Open gnunicorn opened 8 years ago

gnunicorn commented 8 years ago

Note, in the spirit of #27, I'd like to state that I believe the following proposal to be primarily of interest for developer-facing, company independent solo-developers, small- and mid-size projects with a few clear leaders -- not so much django and reactjs, but more pouchdb and redux.

I am a little surprised to find very little discussions here about this, so I thought to start a new ticket discussing a good old classic of OS development funding: paid support and consulting - but with a twist: updated to the age of the internet.

Unlike proposal #34 (which is great!!), which aims to the low-volume-high-margin enterprise market, I am thinking about of providing support for the many, many smaller companies, which need help using our software, but currently can't "buy" support for them.
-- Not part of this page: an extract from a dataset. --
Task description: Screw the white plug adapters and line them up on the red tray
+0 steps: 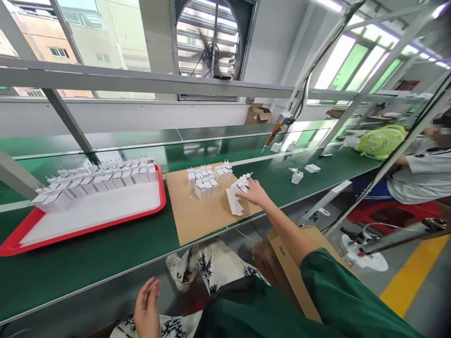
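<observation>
My right hand [256,193] reaches over a brown board [186,220], its fingers closed on white box-shaped plastic pieces [243,182] near the board's right side. White flaps or pieces [234,203] stand directly below and beside the fingers; how they join is partly hidden by the hand. Left of it on the same board stand several white box-shaped pieces [206,188] in small groups, with small prongs on top. My left hand [148,307] hangs in front of the bench by my lap, loosely bent, with nothing visible in it.
A red-rimmed tray [163,192] at left carries rows of similar white pieces [105,180]. An orange driver tool [275,134] hangs over the green bench [105,258]. Loose white pieces [297,176] lie rightward. A green fan [382,141] and a seated person [423,173] are at far right.
</observation>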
As a simple example, take a freelance gig I had recently, in which I had to struggle with some rather peculiar webpack-setup. If I had told my client "Sure, I can spend another week fiddling with this, or you could just buy this 200$-monthly subscription from the webpack team and they will tell us within 3 days, if and how this can be done", they'd have bought it in a heart-beat. But that option wasn't on the table, though I think there are many cases like this, where a developer working on a thing, could easily convince their company to spend a couple of hundred bugs to get their problem sorted.

I've thought about this a lot recently, including a concrete, practical proposal, which I will share later. But first I wanted to open the discussion about the pro's and cons of offering paid support and consulting for OS projects more general. Thoughts?

gnunicorn commented 8 years ago

(Sorry, if you received a half done text. I was writing this on my phone and accidentally hit send too early!)